**Work instructions**
Your output should consist of the lines from the first line of the records below through the one with "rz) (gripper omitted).", exactly, minus the pictures.

Stored records:
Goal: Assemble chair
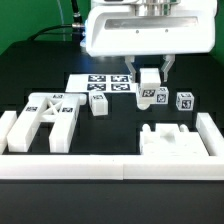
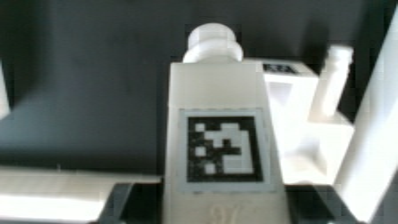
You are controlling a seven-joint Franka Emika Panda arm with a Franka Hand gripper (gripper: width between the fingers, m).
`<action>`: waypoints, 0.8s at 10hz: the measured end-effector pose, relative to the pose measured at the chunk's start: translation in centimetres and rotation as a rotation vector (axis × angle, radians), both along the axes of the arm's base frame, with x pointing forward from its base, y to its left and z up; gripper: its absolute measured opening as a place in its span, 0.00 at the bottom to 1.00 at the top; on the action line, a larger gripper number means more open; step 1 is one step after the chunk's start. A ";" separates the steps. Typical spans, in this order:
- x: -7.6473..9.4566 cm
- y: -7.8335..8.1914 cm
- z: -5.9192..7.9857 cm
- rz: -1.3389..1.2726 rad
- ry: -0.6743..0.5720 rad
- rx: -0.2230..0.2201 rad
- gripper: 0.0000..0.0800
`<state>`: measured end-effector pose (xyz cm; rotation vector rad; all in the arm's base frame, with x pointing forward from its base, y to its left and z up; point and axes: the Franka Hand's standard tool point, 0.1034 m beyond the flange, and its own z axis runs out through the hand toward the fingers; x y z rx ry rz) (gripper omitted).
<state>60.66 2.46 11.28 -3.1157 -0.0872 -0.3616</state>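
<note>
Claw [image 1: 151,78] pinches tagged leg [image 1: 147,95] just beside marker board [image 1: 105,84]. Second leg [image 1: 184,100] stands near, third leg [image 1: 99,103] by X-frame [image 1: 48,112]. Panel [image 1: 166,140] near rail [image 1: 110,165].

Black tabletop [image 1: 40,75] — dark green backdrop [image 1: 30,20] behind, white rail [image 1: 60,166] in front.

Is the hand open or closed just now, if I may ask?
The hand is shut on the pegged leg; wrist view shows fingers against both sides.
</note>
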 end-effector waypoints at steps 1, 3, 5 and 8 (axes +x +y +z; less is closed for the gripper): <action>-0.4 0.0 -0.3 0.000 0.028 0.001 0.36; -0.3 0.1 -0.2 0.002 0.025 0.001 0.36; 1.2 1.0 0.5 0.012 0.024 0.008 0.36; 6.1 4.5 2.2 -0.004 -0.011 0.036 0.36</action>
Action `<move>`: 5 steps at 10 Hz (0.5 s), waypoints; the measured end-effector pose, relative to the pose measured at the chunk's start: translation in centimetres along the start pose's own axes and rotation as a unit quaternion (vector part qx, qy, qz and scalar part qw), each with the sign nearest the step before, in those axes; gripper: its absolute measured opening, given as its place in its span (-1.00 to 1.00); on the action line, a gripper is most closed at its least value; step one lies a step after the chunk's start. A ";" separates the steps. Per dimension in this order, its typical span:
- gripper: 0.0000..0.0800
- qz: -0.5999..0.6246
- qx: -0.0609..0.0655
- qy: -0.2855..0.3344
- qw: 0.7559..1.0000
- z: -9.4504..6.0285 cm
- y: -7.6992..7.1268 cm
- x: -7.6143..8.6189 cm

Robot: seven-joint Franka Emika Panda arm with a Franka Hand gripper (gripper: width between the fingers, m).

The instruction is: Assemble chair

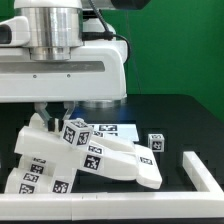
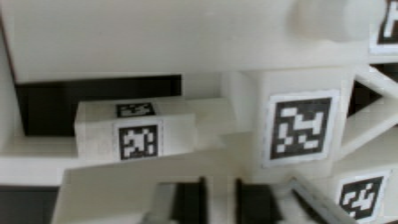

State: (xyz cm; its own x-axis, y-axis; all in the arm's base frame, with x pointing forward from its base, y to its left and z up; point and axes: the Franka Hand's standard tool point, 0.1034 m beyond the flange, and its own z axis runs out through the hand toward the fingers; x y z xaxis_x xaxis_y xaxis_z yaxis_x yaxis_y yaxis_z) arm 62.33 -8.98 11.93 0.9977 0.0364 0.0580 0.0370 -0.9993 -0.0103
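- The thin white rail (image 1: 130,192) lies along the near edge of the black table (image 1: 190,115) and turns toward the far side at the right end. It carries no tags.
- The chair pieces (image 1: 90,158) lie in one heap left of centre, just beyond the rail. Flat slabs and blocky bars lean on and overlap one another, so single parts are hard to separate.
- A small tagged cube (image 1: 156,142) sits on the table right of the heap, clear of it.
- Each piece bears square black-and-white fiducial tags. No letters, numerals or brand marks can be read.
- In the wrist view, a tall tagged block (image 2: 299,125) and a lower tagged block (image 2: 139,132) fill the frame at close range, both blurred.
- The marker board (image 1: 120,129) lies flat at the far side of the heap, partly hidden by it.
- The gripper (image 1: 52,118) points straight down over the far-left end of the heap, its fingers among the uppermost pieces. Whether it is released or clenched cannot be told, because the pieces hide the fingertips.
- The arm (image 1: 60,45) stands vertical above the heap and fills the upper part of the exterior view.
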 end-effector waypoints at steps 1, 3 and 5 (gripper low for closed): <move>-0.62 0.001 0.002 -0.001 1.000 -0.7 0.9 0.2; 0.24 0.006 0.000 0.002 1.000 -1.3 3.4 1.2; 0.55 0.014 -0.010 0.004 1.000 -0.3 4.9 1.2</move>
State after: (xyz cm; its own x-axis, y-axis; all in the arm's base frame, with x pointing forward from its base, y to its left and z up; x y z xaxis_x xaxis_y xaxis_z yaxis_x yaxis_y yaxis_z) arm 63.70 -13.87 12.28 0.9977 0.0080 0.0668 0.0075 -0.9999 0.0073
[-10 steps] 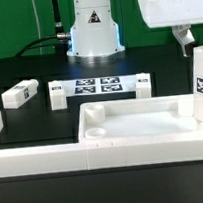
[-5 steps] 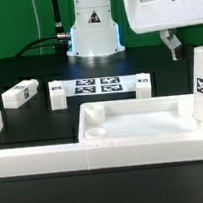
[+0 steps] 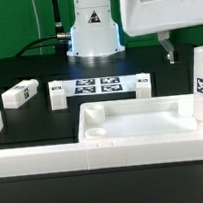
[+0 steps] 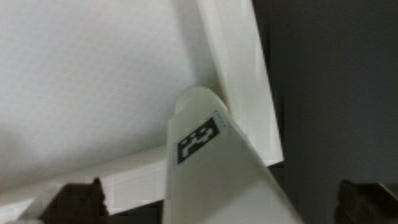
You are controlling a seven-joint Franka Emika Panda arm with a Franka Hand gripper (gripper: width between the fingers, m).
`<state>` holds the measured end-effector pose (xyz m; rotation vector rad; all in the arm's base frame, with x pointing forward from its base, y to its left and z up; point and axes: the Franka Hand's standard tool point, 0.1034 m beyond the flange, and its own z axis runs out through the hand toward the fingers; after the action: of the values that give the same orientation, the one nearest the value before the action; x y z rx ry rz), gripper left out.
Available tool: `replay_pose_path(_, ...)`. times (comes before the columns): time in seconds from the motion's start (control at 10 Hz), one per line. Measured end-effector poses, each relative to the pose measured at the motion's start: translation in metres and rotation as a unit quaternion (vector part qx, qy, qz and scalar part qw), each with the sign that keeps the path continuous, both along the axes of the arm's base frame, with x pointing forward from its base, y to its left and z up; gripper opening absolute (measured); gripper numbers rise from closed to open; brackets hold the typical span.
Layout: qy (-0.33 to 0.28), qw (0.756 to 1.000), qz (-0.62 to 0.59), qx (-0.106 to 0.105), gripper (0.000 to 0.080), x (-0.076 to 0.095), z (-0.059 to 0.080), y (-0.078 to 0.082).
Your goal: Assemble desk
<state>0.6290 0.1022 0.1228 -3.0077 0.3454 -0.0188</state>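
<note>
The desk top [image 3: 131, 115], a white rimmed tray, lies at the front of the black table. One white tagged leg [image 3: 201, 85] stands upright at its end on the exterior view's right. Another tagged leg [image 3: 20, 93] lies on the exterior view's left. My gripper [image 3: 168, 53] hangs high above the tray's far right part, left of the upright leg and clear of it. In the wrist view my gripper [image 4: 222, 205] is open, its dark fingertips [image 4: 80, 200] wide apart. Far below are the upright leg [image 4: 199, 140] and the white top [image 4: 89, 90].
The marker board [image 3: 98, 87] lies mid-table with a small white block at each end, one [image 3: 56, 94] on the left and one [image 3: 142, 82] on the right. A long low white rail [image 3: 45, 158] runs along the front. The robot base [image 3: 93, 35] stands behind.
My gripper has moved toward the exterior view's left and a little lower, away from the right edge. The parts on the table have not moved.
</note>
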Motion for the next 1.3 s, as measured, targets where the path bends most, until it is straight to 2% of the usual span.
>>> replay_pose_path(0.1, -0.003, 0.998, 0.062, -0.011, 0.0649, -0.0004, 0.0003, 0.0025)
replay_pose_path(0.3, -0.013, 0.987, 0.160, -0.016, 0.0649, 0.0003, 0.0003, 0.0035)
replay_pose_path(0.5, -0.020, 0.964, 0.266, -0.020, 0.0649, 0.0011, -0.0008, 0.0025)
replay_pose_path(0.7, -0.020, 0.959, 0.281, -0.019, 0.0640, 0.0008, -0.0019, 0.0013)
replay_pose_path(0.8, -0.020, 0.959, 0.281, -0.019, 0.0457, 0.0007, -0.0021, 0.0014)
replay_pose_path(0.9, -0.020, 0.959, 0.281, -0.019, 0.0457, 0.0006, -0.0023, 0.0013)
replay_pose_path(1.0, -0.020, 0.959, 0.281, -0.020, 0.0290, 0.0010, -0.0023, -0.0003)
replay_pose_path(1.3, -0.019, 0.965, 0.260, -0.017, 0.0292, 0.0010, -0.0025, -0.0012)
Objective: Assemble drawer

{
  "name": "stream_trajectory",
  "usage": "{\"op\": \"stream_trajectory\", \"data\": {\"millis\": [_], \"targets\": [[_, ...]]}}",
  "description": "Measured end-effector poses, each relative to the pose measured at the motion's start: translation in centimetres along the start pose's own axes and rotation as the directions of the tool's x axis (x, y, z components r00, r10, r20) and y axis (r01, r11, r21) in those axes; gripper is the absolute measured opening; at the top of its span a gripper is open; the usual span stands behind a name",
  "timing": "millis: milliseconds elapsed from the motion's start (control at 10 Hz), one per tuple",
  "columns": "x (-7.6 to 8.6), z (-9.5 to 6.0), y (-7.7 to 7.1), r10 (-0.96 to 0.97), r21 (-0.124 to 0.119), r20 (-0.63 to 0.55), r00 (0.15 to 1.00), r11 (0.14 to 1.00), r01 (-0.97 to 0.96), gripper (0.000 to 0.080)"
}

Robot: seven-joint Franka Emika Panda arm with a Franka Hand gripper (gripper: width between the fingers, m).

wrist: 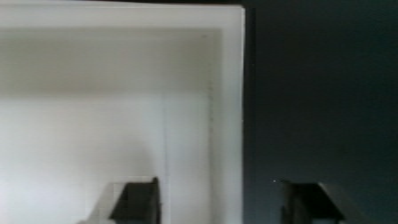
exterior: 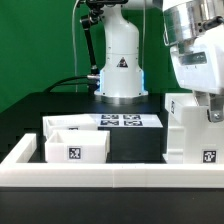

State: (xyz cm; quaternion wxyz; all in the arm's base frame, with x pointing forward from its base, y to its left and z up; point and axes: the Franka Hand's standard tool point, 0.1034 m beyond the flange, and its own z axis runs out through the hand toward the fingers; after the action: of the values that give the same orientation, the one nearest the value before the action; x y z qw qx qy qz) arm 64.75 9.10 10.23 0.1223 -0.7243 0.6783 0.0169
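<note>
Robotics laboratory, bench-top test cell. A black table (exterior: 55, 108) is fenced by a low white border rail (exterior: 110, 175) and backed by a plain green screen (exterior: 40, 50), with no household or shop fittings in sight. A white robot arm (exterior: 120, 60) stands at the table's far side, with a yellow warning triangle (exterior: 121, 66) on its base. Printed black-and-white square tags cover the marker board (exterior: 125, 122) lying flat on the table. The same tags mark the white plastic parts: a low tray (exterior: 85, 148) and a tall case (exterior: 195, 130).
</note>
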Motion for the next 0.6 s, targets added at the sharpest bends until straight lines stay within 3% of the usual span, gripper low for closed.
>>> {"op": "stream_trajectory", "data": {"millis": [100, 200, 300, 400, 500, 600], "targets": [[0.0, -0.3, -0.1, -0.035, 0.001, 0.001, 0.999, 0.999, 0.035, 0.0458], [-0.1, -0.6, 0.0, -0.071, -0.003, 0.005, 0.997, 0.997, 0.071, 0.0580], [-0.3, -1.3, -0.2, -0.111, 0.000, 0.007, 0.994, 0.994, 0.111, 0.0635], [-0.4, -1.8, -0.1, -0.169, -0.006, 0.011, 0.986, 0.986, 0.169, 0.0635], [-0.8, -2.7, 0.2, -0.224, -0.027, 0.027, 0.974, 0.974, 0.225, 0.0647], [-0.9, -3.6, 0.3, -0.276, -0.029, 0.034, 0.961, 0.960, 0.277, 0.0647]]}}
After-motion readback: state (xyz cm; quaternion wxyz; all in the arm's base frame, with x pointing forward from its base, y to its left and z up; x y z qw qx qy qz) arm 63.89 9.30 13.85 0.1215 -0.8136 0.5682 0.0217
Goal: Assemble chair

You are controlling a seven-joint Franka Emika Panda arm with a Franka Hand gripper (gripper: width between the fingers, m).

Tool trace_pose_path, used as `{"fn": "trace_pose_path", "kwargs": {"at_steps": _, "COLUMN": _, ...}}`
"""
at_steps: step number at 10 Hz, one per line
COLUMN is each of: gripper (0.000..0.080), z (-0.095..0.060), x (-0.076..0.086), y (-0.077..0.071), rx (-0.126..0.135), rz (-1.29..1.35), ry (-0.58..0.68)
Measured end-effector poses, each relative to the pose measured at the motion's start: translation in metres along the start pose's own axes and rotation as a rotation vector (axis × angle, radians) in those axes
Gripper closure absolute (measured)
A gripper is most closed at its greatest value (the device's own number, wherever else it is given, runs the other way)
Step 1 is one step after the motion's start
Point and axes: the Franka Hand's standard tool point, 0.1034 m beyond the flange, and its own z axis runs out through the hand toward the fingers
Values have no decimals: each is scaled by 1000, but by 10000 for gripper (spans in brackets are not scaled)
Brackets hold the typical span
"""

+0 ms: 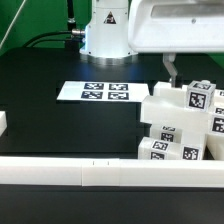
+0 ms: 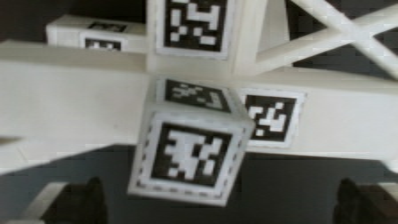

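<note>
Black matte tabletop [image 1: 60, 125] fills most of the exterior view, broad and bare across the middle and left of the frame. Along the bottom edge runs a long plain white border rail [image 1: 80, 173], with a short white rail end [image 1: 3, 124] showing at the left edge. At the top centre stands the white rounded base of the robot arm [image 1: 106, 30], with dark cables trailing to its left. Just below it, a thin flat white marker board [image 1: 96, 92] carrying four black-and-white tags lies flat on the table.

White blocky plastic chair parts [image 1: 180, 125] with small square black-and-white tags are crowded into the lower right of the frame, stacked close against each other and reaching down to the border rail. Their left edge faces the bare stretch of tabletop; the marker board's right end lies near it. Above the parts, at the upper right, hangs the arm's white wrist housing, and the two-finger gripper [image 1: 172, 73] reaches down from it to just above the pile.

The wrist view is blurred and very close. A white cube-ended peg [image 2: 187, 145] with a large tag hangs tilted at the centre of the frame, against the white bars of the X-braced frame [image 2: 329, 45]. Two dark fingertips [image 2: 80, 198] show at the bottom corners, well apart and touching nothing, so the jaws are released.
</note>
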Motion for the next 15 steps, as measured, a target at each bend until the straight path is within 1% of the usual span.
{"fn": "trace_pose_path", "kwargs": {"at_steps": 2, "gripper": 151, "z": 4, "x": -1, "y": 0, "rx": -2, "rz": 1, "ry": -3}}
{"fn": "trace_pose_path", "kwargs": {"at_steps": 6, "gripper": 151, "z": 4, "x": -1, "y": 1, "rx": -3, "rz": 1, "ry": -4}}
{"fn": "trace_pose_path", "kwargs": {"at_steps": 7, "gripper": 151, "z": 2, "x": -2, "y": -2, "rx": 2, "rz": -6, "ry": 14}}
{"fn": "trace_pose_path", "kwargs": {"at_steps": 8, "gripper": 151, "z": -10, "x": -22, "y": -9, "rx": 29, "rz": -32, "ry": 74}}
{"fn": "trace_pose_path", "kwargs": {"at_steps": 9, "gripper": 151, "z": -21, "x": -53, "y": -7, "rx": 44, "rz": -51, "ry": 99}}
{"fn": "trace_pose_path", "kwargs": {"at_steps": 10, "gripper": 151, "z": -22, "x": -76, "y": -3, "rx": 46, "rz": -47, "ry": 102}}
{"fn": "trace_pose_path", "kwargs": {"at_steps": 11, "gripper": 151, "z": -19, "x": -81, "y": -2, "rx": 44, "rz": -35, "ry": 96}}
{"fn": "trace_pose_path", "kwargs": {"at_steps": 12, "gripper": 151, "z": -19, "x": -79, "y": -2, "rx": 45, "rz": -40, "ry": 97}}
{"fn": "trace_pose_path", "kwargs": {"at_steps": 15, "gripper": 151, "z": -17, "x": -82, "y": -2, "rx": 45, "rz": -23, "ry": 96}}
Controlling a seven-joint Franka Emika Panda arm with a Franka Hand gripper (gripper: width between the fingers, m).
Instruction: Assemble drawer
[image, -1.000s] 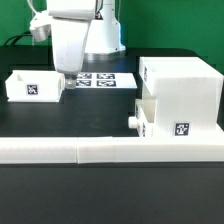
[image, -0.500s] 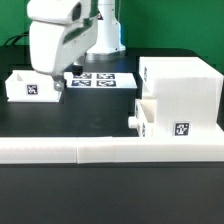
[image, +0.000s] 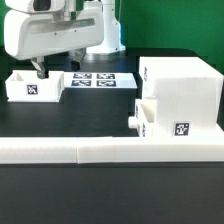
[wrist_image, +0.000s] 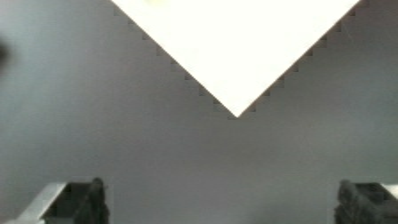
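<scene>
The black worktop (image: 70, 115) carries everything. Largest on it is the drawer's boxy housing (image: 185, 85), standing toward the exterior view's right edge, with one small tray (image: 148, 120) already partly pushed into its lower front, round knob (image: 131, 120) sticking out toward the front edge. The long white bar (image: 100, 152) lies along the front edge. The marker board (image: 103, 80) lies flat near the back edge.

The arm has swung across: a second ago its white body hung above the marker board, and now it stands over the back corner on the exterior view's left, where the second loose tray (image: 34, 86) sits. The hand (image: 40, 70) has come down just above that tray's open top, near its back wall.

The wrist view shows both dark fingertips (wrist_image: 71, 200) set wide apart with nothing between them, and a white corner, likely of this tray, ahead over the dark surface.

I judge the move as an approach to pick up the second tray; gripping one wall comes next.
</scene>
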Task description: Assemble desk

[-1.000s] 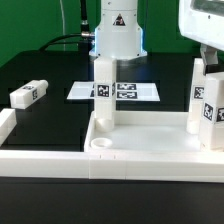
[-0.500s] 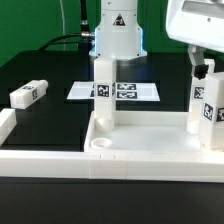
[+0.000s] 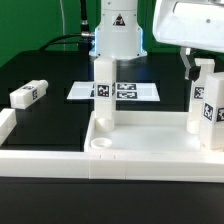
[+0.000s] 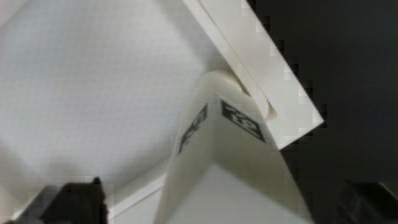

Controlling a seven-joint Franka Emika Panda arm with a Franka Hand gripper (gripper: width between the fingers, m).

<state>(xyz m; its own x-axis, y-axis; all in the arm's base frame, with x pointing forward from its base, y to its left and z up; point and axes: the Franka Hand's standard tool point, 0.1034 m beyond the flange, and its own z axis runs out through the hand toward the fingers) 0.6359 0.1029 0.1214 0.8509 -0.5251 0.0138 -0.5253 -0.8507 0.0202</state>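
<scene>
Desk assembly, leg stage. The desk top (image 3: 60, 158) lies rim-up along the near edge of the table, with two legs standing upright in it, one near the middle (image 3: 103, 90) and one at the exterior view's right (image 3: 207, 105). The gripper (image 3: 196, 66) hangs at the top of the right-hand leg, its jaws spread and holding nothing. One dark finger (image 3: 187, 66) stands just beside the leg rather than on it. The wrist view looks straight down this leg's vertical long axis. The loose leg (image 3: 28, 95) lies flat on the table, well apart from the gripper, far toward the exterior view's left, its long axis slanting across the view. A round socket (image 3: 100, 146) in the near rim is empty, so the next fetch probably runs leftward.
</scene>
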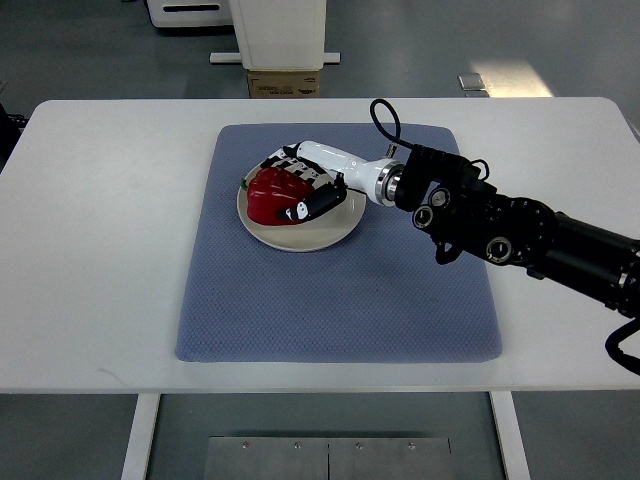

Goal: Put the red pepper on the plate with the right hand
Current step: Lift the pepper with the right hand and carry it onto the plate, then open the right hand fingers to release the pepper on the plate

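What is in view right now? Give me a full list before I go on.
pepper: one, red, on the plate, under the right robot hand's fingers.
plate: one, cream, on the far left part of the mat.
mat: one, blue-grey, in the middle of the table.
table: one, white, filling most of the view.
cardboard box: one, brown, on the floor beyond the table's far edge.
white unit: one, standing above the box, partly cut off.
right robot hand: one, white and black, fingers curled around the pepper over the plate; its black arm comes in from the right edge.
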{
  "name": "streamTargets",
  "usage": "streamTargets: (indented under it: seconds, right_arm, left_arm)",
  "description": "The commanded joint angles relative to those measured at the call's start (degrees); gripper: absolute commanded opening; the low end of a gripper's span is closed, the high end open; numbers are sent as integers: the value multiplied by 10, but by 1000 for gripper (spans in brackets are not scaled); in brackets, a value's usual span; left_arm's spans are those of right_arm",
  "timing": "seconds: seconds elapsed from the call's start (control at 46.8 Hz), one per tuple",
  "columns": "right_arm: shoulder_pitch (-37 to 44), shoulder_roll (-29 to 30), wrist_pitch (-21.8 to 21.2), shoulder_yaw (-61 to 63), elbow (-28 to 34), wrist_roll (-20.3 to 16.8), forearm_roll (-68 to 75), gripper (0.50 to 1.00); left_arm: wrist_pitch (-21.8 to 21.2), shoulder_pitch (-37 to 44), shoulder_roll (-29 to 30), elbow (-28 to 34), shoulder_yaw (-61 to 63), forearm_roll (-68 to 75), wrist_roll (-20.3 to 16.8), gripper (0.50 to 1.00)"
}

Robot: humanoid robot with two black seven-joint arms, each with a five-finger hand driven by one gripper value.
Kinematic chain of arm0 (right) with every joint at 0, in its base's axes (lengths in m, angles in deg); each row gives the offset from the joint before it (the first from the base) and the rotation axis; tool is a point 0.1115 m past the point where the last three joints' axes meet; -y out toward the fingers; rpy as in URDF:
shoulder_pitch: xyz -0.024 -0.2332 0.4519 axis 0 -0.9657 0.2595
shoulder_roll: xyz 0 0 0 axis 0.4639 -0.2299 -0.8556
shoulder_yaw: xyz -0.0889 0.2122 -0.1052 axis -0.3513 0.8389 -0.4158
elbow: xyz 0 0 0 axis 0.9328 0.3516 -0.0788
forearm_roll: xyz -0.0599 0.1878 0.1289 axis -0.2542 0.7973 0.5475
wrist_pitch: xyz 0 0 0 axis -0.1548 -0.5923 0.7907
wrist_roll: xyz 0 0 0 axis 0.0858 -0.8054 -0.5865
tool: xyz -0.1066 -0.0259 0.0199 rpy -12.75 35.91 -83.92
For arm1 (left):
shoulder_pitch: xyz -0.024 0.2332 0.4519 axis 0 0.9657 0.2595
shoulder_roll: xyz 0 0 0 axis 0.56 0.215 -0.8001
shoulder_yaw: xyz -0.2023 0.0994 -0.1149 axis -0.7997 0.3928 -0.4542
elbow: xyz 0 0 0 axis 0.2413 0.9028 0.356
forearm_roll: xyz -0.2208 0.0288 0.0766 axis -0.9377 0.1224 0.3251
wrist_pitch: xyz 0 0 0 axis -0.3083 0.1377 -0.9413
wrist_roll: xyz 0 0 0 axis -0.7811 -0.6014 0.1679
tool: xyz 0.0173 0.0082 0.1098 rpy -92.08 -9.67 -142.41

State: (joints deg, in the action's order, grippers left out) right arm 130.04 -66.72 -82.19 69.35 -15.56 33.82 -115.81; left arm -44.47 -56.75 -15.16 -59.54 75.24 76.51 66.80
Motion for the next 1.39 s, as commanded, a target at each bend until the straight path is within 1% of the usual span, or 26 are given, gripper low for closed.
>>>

**Output**
Goal: Assemble chair
You are controlling a seven-joint Franka Emika Panda arm with a Franka Hand gripper (gripper: width between the fingers, m).
`<action>`: waypoints, 0.8s at 10hz: the measured end-effector pose, relative to the pose measured at the chunk's start: translation in centimetres and rotation as a rotation vector (axis × angle, radians), both along the axes of the arm's base frame, with x pointing forward from its base, y to its left and z up; gripper: its absolute measured opening as a place in its span, 0.00 at the bottom to 1.00 at the top; on the action line, a larger gripper number means more open; step 1 is one step after the chunk's start. A ";" separates the steps. Typical spans, in this order:
- x: -7.6473..9.4566 cm
- y: -7.8335..8.1914 cm
- z: -5.9192..7.9857 cm
- rz: -1.3389..1.2726 rad
- ry: -0.6743..0.5720 rad
- rx: -0.2230..0.2201 rad
- gripper: 0.0000..0.0800
`<state>`: measured end-effector pose (xyz cm; rotation vector rad; all in the arm's base frame, with x pointing forward from its base, y to its left and z up; point and axes: the Franka Hand's standard tool point, 0.1034 m beyond the flange, and its own z axis runs out through the hand toward the fingers; x y z rx ry rz) (gripper omitted).

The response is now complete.